Reproduce the listing below word for word and exclude any picture.

Data Start Marker

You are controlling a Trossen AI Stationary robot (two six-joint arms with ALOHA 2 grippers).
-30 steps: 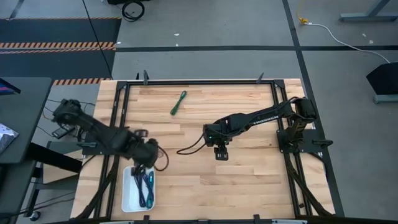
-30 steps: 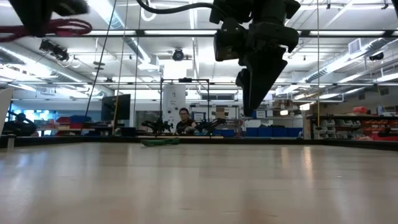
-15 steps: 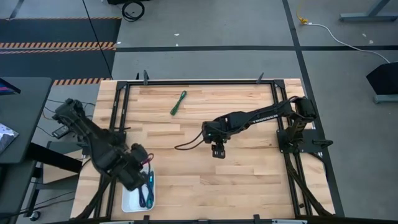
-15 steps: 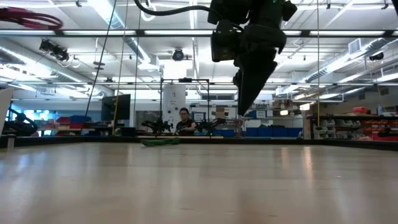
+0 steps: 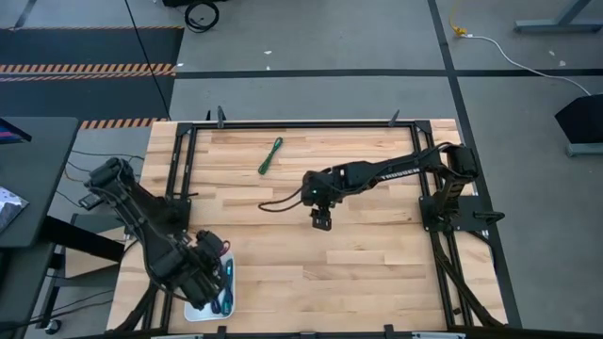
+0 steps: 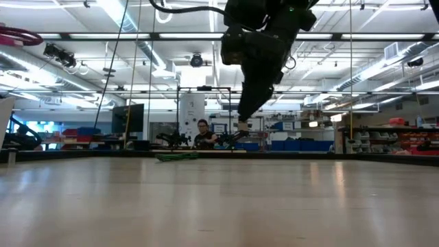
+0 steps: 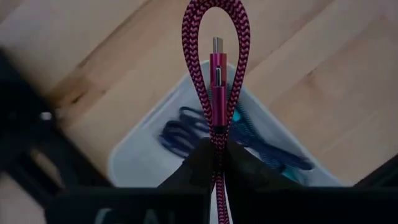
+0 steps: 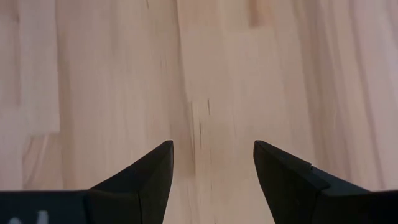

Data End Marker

Output of the exercise
You are controlling a Trossen AI Stationary robot (two six-joint arms with ALOHA 2 grippers).
-30 steps: 
-30 steps: 
-15 steps: 
-15 steps: 
+0 steps: 
+0 steps: 
+0 steps: 
+0 steps: 

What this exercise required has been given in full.